Digital Security Meltdown

February 2, 2018

Computers have entrenched themselves in American life. The United States Census Bureau confirmed this assumption in 2015 when it found that 78% of American households own a laptop or desktop computer. Americans also carry around portable computers every day in the form of either a smart phone, tablet, or other handheld wireless devices. Constantly having an internet connection makes accessing and sending information extremely easy, but it also raises digital privacy concerns. Americans can create passwords, encrypt files, and surf the internet with an anonymous browser like Tor, but digital information will never be absolutely secure.
Last year, digital security researchers at Google and various universities discovered two central processing unit bugs that could compromise sensitive data in a massive number of computers. Intel and other manufacturers released the information to the public just this month. The bugs, referred to as “Meltdown” and “Spectre,” affect “virtually every modern computer,” including smartphones, tablets, and personal computers. No operating systems are safe either. Both bugs are present in various Intel processing units and the Spectre bug also affects processors made by AMD and Arm Holdings. Daniel Gruss, one of the researchers that discovered the flaw, called it “probably one of the worst CPU bugs ever found.” A small amount of Intel’s modern processors, including Itanium and Atom versions produced prior to 2013, are Meltdown-free. Unfortunately, Meltdown still affects almost all other Intel processors and Spectre affects most modern processors designed by major manufacturers.
Meltdown “break[s] through the barrier that prevents applications from accessing arbitrary locations in kernel memory.” A “kernel” is a program that “constitutes the central core of a computer operating system.” Essentially, the kernel program allows an operating system to startup run a variety of operations and programs at one time. Additionally, kernels separate computer memory spaces from one another to stop applications from accidentally interfering with one another and to prevent “malicious software” from modifying existing memory. By breaking the kernel barrier, Meltdown allows malicious software circumvent a fundamental digital security mechanism and modify all of a computer’s programs. Luckily for all American computer owners, Meltdown can be fixed with a patch that strengthens kernel security. However, the fix comes at the steep price of anywhere from 5 to 30% of the Intel processor’s performance.
Spectre works differently than Meltdown does. Put succinctly, Spectre “tricks applications into accidentally disclosing information that would normally be inaccessible.” Meltdown is easier to exploit than Spectre, but since tricking applications is an “established practice in multiple chip architectures,” the latter will be tougher to fix. Even though Microsoft has released an update for Windows aimed at curbing Spectre and Arm Holdings has released a mitigation guide for the bug, there is currently no way to completely eliminate the issue. Completely squashing Spectre would require processing unit manufacturers to totally redesign the architecture of their products.
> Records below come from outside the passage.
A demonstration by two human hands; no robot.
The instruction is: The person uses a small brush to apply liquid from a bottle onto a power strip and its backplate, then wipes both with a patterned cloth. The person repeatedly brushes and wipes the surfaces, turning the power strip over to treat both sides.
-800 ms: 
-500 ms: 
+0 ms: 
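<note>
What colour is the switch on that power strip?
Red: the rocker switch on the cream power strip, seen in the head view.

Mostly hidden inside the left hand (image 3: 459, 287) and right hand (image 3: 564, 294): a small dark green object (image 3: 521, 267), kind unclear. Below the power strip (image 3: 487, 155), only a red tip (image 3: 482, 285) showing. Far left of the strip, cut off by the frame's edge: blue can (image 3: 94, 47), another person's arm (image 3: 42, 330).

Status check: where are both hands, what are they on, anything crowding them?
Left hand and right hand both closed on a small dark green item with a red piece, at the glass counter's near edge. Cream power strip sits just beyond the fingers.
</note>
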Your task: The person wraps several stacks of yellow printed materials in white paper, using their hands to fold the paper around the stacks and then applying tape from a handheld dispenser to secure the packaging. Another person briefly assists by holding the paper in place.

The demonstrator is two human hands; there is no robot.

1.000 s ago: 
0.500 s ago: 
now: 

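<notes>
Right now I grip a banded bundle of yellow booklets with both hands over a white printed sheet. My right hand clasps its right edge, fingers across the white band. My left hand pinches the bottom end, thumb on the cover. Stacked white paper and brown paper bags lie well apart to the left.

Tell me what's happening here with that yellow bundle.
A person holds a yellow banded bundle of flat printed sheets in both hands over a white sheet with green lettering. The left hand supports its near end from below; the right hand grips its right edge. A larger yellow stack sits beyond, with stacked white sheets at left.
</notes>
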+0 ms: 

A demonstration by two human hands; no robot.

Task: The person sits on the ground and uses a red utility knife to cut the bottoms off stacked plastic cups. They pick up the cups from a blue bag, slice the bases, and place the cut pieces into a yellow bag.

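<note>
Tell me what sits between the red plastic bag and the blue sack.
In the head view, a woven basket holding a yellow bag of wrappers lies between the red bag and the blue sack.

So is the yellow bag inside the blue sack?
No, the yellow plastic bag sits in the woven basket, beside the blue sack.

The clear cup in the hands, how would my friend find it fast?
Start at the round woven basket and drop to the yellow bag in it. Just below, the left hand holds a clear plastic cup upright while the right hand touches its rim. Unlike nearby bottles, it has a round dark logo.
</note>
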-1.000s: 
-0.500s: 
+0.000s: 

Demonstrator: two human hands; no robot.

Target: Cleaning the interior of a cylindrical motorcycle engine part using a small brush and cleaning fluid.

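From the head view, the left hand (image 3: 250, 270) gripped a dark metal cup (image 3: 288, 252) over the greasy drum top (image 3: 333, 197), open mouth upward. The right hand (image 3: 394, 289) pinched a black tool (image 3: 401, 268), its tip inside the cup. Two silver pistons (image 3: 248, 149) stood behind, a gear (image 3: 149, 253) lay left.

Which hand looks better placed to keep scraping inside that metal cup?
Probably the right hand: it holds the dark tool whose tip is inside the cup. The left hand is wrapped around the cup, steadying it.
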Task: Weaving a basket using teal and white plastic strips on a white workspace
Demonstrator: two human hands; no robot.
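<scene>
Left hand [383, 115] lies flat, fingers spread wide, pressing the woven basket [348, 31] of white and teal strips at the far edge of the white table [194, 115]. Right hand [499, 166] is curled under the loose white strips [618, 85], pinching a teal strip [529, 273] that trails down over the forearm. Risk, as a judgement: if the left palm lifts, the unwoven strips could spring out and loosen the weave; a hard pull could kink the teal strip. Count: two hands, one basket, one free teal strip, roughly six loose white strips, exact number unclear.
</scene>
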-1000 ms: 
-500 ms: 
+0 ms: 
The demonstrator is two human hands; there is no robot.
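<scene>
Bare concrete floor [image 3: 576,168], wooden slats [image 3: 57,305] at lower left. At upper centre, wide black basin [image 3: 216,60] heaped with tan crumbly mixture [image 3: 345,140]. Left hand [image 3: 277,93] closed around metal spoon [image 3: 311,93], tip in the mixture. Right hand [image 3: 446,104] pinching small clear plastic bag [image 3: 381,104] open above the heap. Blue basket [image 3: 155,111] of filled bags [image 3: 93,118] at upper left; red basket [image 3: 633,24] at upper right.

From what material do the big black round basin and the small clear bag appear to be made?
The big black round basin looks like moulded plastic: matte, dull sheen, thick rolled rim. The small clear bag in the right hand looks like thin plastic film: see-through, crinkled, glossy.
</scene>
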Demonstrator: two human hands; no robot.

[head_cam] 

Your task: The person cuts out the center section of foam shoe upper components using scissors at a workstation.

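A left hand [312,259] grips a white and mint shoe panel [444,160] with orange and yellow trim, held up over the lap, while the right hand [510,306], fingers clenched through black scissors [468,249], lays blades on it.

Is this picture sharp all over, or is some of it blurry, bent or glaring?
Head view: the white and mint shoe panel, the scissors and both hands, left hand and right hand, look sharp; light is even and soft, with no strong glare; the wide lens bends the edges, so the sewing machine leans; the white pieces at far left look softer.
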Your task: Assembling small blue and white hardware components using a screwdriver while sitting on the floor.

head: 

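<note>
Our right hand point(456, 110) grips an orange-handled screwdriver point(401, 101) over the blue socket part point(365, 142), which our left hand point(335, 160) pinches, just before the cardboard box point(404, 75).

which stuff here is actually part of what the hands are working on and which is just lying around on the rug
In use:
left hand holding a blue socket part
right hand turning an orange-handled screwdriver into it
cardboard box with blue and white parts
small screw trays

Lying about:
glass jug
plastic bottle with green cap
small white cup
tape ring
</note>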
For now, users concerned about Spectre can only download updates, follow mitigation instructions, and hope that those procedures work.
In response to the discovery and publication of these two bugs, consumers have filed class-action lawsuits against Intel in three states: California, Indiana, and Oregon. Chris Cantrell, an attorney at San Diego mass tort firm Doyle APC, “fully expect[s] there to be additional filings” on top of first three. The existing filings base their claims on the “security vulnerability and Intel’s delay in public disclosure from when it was first notified by researchers of the flaws in June.” Bill Doyle, also of Doyle APC and the lead attorney representing the plaintiffs from California, even stated that

“this may be one of the largest security flaws ever facing the American public.”

Media outlets are even speculating that “big cloud service providers,” like Amazon and Microsoft, will seek “some form of compensation” from CPU designers like Intel. Litigation surrounding Meltdown and Spectre is only beginning, but it is clear that there is more legal trouble on the horizon for Intel and other CPU designers.